# What you have to do:
Exactly as written, transcribe each record below.

# Stored data:
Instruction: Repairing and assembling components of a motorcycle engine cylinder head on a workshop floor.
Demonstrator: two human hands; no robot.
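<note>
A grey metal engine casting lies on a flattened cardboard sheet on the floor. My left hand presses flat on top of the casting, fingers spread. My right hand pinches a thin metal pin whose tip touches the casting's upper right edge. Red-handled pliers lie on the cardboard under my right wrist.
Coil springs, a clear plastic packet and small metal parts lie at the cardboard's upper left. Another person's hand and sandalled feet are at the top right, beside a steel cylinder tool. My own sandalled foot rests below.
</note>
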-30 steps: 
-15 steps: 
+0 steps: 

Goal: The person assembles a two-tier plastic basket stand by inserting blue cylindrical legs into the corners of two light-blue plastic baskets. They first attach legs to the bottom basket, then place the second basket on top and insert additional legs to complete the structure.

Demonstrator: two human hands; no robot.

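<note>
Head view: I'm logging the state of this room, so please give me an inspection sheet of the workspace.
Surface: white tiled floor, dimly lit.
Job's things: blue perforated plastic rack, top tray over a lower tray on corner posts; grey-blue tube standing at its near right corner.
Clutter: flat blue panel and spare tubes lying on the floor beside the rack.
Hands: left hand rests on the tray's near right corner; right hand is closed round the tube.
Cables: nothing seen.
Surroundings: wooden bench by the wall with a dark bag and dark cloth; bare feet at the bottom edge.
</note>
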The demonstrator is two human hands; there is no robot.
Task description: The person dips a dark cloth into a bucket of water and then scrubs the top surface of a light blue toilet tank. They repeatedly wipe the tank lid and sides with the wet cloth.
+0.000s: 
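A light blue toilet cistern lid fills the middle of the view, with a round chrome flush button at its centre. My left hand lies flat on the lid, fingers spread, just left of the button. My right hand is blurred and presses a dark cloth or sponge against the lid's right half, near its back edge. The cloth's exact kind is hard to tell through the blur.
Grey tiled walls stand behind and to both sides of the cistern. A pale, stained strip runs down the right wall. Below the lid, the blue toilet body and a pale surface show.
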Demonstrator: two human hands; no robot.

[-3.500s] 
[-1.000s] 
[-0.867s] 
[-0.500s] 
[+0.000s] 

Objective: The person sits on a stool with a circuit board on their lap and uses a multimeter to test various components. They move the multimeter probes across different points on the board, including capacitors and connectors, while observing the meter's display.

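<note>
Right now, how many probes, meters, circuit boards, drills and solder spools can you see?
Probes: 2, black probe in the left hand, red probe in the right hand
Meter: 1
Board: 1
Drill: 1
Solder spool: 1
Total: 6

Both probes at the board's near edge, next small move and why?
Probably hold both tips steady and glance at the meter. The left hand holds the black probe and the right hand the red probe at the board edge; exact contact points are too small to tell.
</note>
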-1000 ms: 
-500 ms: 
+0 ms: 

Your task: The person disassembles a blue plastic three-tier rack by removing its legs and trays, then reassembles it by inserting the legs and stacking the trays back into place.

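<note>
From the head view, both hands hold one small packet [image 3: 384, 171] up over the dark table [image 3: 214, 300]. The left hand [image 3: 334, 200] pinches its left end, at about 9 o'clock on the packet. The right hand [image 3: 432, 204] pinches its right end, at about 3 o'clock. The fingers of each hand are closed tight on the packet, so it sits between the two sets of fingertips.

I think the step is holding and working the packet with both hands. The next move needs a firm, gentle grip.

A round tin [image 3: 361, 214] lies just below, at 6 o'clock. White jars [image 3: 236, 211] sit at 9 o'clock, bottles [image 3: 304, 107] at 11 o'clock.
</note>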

# Reply:
Instruction: Repairing and assembling components of a motorcycle engine cylinder head on a workshop floor.
Demonstrator: two human hands; no robot.
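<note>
A grey metal engine casting lies on a flattened cardboard sheet on the floor. My left hand presses flat on top of the casting, fingers spread. My right hand pinches a thin metal pin whose tip touches the casting's upper right edge. Red-handled pliers lie on the cardboard under my right wrist.
Coil springs, a clear plastic packet and small metal parts lie at the cardboard's upper left. Another person's hand and sandalled feet are at the top right, beside a steel cylinder tool. My own sandalled foot rests below.
</note>
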-30 steps: 
-15 steps: 
+0 steps: 

Goal: The person assembles a two-tier plastic basket stand by inserting blue cylindrical legs into the corners of two light-blue plastic baskets. They first attach legs to the bottom basket, then place the second basket on top and insert additional legs to complete the structure.

Demonstrator: two human hands; no robot.

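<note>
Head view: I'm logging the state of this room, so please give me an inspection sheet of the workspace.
Surface: white tiled floor, dimly lit.
Job's things: blue perforated plastic rack, top tray over a lower tray on corner posts; grey-blue tube standing at its near right corner.
Clutter: flat blue panel and spare tubes lying on the floor beside the rack.
Hands: left hand rests on the tray's near right corner; right hand is closed round the tube.
Cables: nothing seen.
Surroundings: wooden bench by the wall with a dark bag and dark cloth; bare feet at the bottom edge.
</note>
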The demonstrator is two human hands; there is no robot.
Task description: The person dips a dark cloth into a bucket of water and then scrubs the top surface of a light blue toilet tank. They repeatedly wipe the tank lid and sides with the wet cloth.
+0.000s: 
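A light blue toilet cistern lid fills the middle of the view, with a round chrome flush button at its centre. My left hand lies flat on the lid, fingers spread, just left of the button. My right hand is blurred and presses a dark cloth or sponge against the lid's right half, near its back edge. The cloth's exact kind is hard to tell through the blur.
Grey tiled walls stand behind and to both sides of the cistern. A pale, stained strip runs down the right wall. Below the lid, the blue toilet body and a pale surface show.
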Demonstrator: two human hands; no robot.

[-3.500s] 
[-1.000s] 
[-0.867s] 
[-0.500s] 
[+0.000s] 

Objective: The person sits on a stool with a circuit board on their lap and uses a multimeter to test various components. They move the multimeter probes across different points on the board, including capacitors and connectors, while observing the meter's display.

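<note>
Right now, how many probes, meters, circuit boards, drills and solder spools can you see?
Probes: 2, black probe in the left hand, red probe in the right hand
Meter: 1
Board: 1
Drill: 1
Solder spool: 1
Total: 6

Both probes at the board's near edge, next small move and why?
Probably hold both tips steady and glance at the meter. The left hand holds the black probe and the right hand the red probe at the board edge; exact contact points are too small to tell.
</note>
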-1000 ms: 
-500 ms: 
+0 ms: 

Your task: The person disassembles a blue plastic three-tier rack by removing its legs and trays, then reassembles it by inserting the legs and stacking the trays back into place.

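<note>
From the head view, both hands hold one small packet [image 3: 384, 171] up over the dark table [image 3: 214, 300]. The left hand [image 3: 334, 200] pinches its left end, at about 9 o'clock on the packet. The right hand [image 3: 432, 204] pinches its right end, at about 3 o'clock. The fingers of each hand are closed tight on the packet, so it sits between the two sets of fingertips.

I think the step is holding and working the packet with both hands. The next move needs a firm, gentle grip.

A round tin [image 3: 361, 214] lies just below, at 6 o'clock. White jars [image 3: 236, 211] sit at 9 o'clock, bottles [image 3: 304, 107] at 11 o'clock.
</note>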

The exercise calls for nothing more.